The publication is particularly timely given current economic conditions which have highlighted the importance of effective financial management. The arguments made here back up an initiative recently launched in Fixing the Foundations, an international prospectus where CIPFA argues for urgent and coordinated global action to improve public financial management to help avoid future financial crises.
Outlining some of the consequences of poor public financial management, including the loss of political control, painful economic adjustments and social unrest, IFAC’s Ian Ball calls for improved global accountancy standards.

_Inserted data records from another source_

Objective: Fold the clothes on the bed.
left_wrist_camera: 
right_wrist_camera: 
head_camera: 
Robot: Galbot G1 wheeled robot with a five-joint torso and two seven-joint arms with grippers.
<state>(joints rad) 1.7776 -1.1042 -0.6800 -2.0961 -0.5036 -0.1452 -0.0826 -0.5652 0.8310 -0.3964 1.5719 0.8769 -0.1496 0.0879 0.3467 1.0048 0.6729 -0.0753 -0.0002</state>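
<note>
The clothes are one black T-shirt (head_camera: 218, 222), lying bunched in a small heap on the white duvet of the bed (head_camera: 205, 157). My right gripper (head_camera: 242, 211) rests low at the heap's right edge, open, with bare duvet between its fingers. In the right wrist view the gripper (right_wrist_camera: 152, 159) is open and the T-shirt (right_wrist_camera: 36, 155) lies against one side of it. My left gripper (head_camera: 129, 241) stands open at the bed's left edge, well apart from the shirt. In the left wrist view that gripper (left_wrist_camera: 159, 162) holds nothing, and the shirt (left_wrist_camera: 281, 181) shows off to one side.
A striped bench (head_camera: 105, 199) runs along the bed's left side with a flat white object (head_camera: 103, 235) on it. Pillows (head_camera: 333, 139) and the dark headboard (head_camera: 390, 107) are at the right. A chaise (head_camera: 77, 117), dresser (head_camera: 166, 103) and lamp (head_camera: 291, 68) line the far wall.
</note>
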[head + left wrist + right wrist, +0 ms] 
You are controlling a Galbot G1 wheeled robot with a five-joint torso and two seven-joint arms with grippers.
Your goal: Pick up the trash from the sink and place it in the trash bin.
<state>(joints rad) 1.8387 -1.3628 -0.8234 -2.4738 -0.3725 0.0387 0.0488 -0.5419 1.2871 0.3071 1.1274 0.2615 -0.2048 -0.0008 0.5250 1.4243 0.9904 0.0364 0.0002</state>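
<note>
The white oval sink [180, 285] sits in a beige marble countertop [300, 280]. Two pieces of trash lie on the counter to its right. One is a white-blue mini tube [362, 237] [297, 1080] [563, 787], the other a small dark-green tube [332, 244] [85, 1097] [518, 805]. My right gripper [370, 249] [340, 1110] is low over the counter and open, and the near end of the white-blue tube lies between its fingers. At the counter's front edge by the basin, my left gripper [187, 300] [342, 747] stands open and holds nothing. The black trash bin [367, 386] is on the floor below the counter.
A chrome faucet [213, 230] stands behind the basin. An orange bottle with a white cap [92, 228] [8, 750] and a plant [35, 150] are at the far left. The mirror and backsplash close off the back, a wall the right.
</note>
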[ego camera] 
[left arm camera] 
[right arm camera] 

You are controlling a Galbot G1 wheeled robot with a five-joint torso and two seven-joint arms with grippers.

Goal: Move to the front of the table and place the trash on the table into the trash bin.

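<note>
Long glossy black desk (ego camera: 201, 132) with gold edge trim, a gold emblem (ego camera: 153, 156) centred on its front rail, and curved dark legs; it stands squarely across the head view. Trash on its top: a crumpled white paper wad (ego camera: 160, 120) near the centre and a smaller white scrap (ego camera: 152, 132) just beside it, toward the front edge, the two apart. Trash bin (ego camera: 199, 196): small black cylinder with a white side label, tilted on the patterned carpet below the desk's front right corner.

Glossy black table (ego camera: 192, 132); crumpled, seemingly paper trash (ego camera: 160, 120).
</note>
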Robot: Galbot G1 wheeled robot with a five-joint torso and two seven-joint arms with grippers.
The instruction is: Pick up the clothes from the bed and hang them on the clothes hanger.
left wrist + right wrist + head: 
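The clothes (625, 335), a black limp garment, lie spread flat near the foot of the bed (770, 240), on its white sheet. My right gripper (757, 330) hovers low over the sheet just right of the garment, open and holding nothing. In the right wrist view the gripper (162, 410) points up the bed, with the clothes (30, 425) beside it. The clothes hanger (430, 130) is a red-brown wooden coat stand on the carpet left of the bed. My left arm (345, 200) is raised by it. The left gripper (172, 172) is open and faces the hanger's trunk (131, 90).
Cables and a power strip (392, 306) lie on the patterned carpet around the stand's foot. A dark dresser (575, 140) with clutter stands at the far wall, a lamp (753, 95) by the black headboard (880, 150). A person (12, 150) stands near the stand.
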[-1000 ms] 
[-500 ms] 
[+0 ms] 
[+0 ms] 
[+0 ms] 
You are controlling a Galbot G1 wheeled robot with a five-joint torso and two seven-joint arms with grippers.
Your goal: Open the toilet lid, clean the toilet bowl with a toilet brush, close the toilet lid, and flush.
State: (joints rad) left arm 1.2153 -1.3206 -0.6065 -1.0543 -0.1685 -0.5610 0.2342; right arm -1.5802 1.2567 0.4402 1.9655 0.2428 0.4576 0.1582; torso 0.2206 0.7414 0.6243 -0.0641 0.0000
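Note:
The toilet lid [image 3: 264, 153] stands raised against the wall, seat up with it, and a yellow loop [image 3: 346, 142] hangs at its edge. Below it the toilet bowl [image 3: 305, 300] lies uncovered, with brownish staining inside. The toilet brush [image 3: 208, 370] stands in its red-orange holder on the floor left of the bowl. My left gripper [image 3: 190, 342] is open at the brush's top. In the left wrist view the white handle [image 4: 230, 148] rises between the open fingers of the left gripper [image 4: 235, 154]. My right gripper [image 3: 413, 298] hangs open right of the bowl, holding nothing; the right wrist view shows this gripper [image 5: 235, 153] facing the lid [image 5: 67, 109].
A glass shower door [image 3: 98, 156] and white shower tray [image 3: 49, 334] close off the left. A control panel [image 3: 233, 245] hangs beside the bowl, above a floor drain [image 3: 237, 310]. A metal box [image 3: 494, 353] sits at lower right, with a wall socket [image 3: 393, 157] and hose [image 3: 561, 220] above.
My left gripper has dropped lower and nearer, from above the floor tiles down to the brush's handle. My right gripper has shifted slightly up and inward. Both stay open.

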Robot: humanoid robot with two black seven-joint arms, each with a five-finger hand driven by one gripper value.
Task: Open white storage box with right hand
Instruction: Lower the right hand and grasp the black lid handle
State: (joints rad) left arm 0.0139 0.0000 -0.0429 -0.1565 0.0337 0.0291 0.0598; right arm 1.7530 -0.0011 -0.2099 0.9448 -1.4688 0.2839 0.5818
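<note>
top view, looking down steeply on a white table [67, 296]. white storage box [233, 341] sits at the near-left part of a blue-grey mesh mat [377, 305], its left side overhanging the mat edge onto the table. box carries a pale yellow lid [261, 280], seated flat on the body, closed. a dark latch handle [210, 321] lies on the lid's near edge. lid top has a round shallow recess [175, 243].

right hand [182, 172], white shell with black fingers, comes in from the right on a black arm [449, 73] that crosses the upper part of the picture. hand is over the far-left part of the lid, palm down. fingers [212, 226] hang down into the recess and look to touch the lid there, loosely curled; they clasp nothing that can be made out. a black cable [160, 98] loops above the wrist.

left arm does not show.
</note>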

The piece highlights some of the obstacles to successful reform, including a lack of political will. Ball concludes by calling on the accountancy profession, investors, financial institutions and securities regulators to speak out:
“If the sovereign debt crisis does not stir us as an international profession to speak out on this issue, we will have missed an opportunity, we will have failed to live up to our public interest obligations, and we will have let down the future generations who will have to pick up the tab.”
David Walker’s essay explores US public finances, suggesting that the greatest threat to the US government’s future is its own fiscal irresponsibility. He points to the trillions of dollars in off-balance sheet obligations and the failure of the deficit reduction ‘supercommitee’ to reach agreement on any deficit reduction recommendations. He concludes:
“Countries need to engage in a range of transformational reforms and citizens need to help ensure that policy-makers act in a timely and responsible manner before a crisis is at the doorstep.”